Reconozco que me encantan los castillos. Por eso cuando Angel y Sheila me comentaron que querían hacer su preboda en el Castillo de Belmonte me encantó la idea. Para el que no lo conozca es un castillo espectacular, que además es visitable y se encuentra en un estado óptimo de conservación. La pena fue que hacía un día de perros y entre que el castillo estaba con el horario de invierno y que llegamos un poco tarde no pudimos explayarnos como a mi me hubiera gustado.

Dicen que tenemos cierta tendencia a rodearnos de personas parecidas a nosotros, y que de alguna forma, los atraemos sin darnos cuenta. Cuando conozco a parejas como Ángel y Sheila me resulta mucho más fácil de creer ésta teoría. Resulta curioso cuando llegan a ti personas que comparten contigo gustos musicales, aficiones… Hasta llegar a la coincidencia de repetir el viaje de novios que en su día yo ya hice con mi mujer. En el momento de escribir esta entrada, hace dos días que realicé su reportaje de boda. Y mañana por la mañana me embarco en un avión con rumbo a Roma para realizar su preboda.

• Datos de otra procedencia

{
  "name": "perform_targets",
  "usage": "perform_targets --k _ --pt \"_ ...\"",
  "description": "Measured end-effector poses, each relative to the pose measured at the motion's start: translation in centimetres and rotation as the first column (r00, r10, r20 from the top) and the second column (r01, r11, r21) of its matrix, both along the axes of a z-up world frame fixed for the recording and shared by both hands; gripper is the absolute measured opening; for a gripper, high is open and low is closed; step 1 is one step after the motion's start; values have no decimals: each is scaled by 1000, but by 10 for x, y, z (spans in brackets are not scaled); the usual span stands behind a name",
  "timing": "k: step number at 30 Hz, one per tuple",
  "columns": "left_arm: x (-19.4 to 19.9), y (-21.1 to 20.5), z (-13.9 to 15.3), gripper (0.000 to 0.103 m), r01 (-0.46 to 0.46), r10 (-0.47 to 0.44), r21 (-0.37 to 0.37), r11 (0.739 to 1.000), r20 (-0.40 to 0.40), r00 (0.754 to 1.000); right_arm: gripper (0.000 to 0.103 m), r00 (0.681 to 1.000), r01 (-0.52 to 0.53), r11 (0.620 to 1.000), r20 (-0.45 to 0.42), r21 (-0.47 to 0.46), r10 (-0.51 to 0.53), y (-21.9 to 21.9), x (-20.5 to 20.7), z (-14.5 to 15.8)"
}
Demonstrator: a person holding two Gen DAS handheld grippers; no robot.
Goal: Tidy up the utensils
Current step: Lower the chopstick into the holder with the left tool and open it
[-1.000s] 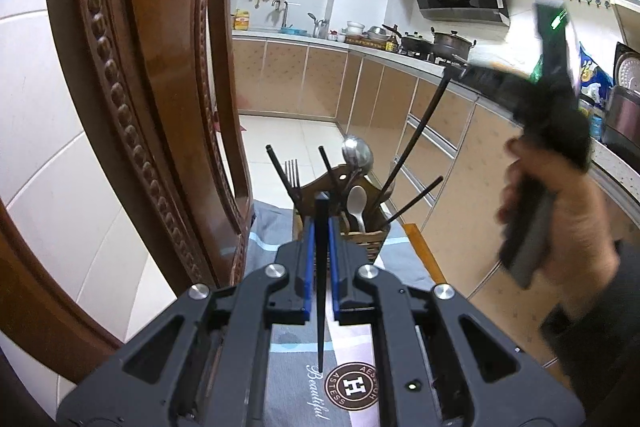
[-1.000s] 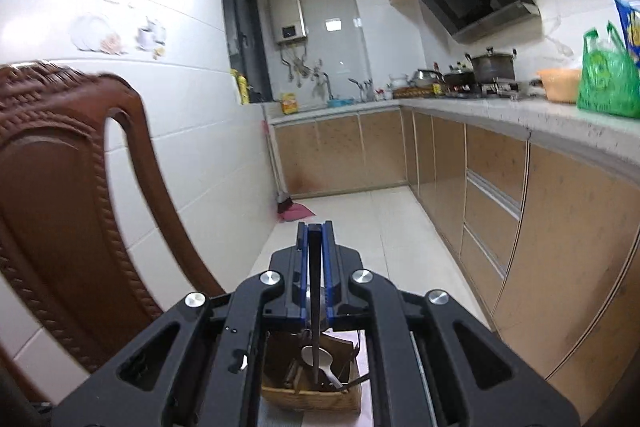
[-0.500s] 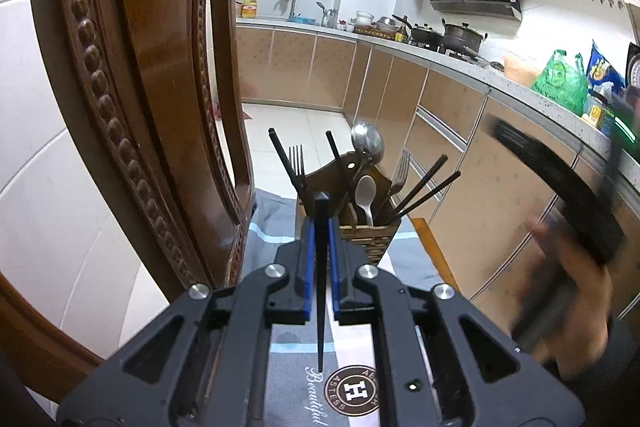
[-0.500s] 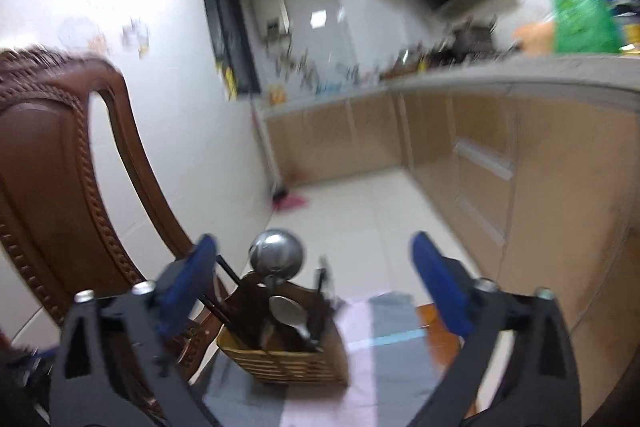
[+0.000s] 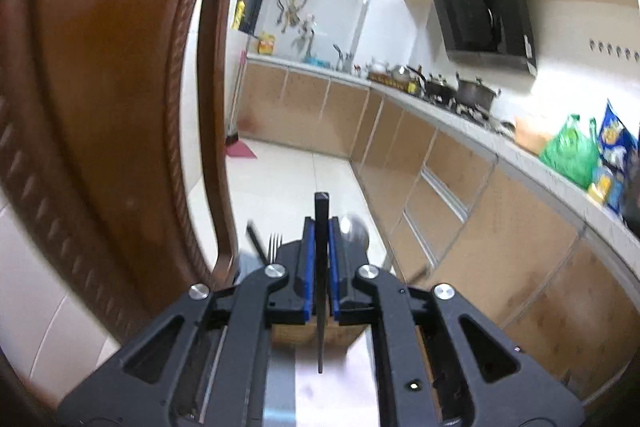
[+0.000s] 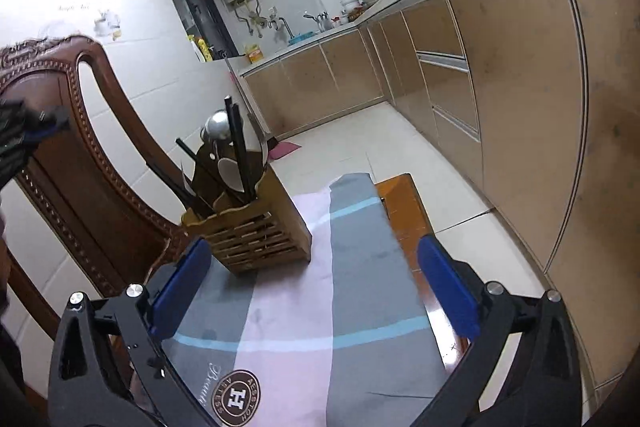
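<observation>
My left gripper (image 5: 319,267) jaws clamp one black chopstick (image 5: 320,287); my right gripper (image 6: 316,291) jaws stand wide apart, empty, near the utensil holder (image 6: 256,231).

Matte black plastic frames on both tongs, left (image 5: 321,259) and right (image 6: 316,287), with angular arms pierced by triangular cut-outs. Bright blue pads (image 6: 448,291) lining the inner faces of the fingers. Round silver screws (image 5: 275,270) at the pivots, two on each side.
</observation>
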State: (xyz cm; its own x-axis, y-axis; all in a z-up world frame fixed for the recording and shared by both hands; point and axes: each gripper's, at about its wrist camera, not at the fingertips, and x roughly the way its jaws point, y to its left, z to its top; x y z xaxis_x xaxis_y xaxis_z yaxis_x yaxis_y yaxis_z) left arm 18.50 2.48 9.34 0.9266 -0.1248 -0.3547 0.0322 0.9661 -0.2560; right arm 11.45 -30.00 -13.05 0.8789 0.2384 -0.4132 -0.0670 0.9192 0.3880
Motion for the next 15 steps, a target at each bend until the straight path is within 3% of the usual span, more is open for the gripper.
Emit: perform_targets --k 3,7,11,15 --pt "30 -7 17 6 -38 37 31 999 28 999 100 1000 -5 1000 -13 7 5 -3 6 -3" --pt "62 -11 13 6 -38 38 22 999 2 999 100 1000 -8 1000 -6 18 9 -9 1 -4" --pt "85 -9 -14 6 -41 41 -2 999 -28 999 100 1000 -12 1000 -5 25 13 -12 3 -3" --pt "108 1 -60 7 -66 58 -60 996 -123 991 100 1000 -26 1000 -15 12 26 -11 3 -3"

Son pocas las parejas que realizan su viaje de novios por Europa. Tengo la costumbre (por cotillear, más que nada), de preguntar a las parejas con las que me entrevisto a donde se van de viaje de novios. Os sorprendería los poquitos que se quedan a menos de tres horas de avión. Supongo que porque creemos que al estar más cerca es un viaje que podemos repetir sin demasiado problema.